2. the detection method of antibiotic in a kind of environmental sample according to claim 1, it is characterised in that:The standard
Curve is accurately to pipette 100 μ L of each antibiotic standard solution, methanol constant volume to 10mL volumetric flasks, this mixed a concentration of 1mg/L of mark, then
The multiple concentration points being diluted in 1000 μ g/L concentration are detected difference using liquid chromatogram-triple quadrupole bar tandem mass spectrum
To each concentration point analysis, using quantified by external standard method, standard curve is drawn to respective concentration with response, related coefficient will reach
0.99 or more.
3. the detection method of antibiotic in a kind of environmental sample according to claim 1 or 2, it is characterised in that:Described
Liquid chromatogram is handled by gradient elution, and mobile phase is acetonitrile:2.5mmol Yi Suanan &0.1% aqueous formic acids, 40 DEG C of column temperature;
Flow velocity 0.4mL/min, elution program such as following table:
Gradient elution program
4. the detection method of antibiotic in a kind of environmental sample according to claim 1, it is characterised in that:Use 0.5mg/L
Each antibiotic list mark standard solution to series connection quadrupole rod Mass Spectrometry Conditions optimize, select ESI as ion source.

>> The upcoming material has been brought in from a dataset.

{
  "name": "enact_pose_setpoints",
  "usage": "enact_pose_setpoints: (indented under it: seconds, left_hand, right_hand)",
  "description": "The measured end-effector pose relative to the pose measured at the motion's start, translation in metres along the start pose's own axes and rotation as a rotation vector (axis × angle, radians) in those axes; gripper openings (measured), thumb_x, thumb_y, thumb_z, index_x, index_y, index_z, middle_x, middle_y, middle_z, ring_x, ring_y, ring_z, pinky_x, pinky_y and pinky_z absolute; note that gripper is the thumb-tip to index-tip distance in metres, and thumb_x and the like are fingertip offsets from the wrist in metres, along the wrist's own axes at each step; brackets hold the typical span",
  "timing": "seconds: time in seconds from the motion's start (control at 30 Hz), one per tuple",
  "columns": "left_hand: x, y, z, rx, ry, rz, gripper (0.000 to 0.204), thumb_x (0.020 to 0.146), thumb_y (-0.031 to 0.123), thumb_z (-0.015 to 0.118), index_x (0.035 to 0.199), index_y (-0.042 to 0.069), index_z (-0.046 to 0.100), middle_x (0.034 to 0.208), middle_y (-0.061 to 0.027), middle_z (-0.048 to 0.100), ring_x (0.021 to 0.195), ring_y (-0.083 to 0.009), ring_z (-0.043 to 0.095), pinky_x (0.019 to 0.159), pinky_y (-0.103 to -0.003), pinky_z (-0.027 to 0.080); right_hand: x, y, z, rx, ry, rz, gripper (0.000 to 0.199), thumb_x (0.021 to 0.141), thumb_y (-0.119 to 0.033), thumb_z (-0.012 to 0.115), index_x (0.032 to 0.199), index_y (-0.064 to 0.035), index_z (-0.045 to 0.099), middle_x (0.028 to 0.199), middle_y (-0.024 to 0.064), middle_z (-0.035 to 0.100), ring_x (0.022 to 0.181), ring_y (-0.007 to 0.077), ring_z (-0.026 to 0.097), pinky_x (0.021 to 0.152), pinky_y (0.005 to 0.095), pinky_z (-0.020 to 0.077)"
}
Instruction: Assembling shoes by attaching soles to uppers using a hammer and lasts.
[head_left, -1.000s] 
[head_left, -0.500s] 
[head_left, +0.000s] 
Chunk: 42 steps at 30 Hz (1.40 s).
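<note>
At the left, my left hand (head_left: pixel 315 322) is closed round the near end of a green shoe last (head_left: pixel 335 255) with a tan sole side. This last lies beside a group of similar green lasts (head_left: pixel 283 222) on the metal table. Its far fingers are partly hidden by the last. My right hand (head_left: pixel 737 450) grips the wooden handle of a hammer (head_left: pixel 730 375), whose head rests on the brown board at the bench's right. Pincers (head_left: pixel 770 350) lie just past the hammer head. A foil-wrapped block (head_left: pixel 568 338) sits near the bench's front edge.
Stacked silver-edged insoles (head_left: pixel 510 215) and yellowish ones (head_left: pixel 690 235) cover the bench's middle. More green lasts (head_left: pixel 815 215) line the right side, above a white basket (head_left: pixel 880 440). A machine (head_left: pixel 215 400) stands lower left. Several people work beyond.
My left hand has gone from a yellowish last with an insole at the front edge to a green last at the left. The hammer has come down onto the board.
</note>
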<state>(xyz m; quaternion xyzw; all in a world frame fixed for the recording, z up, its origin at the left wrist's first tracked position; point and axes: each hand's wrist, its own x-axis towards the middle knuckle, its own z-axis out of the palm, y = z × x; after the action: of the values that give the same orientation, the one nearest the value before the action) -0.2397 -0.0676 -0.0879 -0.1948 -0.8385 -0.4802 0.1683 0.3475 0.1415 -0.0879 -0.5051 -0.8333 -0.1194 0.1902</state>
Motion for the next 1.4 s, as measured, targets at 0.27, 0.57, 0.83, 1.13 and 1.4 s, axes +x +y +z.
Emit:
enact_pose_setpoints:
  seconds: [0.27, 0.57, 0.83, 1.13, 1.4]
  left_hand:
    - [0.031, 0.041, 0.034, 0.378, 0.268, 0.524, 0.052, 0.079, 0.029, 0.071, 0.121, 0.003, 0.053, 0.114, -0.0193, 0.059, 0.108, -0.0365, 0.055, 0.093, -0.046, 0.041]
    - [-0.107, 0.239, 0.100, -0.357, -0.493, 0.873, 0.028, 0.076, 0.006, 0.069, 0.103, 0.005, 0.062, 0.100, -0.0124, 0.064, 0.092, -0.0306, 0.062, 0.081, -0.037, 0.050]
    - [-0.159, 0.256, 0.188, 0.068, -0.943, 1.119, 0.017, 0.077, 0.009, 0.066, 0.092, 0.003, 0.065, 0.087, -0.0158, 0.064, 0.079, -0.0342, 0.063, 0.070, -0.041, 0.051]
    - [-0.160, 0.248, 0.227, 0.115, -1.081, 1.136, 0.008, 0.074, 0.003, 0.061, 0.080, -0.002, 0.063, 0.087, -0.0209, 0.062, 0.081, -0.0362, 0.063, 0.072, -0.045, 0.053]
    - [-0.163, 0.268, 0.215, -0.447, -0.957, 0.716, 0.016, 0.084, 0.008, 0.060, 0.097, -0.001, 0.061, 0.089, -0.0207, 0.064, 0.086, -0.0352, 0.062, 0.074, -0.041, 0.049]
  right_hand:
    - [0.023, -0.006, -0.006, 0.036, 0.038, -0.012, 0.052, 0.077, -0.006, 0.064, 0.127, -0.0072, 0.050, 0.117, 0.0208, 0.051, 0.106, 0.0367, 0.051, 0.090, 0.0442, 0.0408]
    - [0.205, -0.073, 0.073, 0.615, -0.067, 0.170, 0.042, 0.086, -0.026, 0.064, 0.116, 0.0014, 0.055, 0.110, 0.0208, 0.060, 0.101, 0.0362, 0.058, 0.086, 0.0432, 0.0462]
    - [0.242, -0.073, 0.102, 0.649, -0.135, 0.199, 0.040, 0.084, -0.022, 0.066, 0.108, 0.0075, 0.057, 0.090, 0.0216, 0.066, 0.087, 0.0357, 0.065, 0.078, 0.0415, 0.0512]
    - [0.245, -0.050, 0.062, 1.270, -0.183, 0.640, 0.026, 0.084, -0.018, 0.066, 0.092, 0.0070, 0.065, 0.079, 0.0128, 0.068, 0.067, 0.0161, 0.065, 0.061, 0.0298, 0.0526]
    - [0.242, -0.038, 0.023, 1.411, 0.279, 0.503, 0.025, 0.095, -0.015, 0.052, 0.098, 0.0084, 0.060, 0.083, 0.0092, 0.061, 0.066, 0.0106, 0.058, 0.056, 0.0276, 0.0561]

5. the detection method of antibiotic in a kind of environmental sample according to claim 1,2, one of 4, it is characterised in that:Four
The mass spectrographic Mass Spectrometry Conditions of pole bar such as following table:
Mass Spectrometry Conditions
Mass Spectrometry Conditions (Continued)
6. the detection method of antibiotic in a kind of environmental sample according to claim 1, it is characterised in that:The sample is adopted
Collected with Brown Glass Brown glass bottles and jars only, Brown Glass Brown glass bottles and jars only first with distilled water clean, after in potassium bichromate solution impregnate for 24 hours, ultrapure water
2h is dried in 250 DEG C afterwards, sample is acquired after being rinsed again with DETA disodium salt methanol saturated solutions after cooling.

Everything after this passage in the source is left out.